CP carried 6% more carloads in the quarter, led by double-digit gains in its potash, forest products, and energy, chemicals and plastics business segments.

The only CP traffic segments not to grow were coal, which was flat, and metals, minerals and consumer products, which was down 3.5%, according to a review of Association of American Railroads weekly carload data.

Canadian National was the other big system to gain traffic in the quarter. Its carloads were up 1%.

The second quarter traffic figures continued a trend of Canadian volumes outpacing rail traffic in the U.S.

The four big U.S. railroads — BNSF Railway, CSX Transportation, Norfolk Southern, and Union Pacific — all saw their traffic dip by 4% in the second quarter, according to AAR carload reports for the week ending June 29.

Intermodal traffic, which accounts for about half of all rail shipments in North America, was up in Canada and down in the U.S. during the second quarter.

CP’s volumes grew 7%, while CN was up 1%.

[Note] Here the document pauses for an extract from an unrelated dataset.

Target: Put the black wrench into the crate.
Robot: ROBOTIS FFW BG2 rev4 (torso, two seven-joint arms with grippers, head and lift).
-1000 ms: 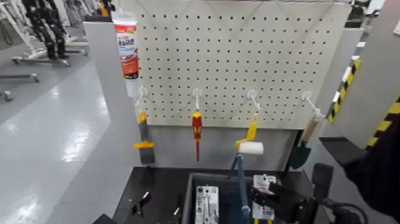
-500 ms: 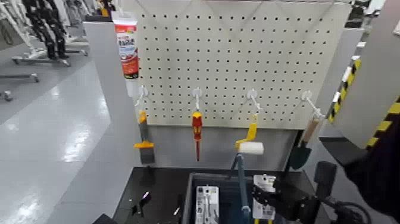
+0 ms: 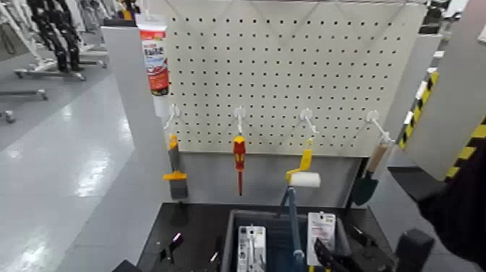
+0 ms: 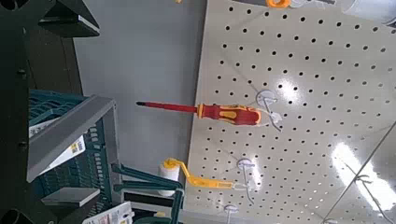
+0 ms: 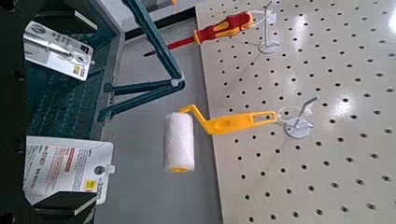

In the West, BNSF and UP’s intermodal volumes were down 6%. In the East, NS intermodal volume was down 4% for the quarter, while CSX intermodal traffic was down 10% due in part to the pruning of lower-density intermodal lanes.

A bright spot for five of the six systems this year has been the rise in shipments of petroleum products, the AAR category that includes crude oil.

For the first half of the year, petroleum products volume was up 31% on BNSF, 27% on UP, 23% on CN, 17% on CP, and 14% on CSX.

Petroleum products traffic on NS is down 6%.

The publicly traded Class I systems will release final second quarter traffic tallies during their earnings calls this month. BNSF, a unit of Berkshire Hathaway, is expected to release its quarterly results alongside its corporate parent early next month.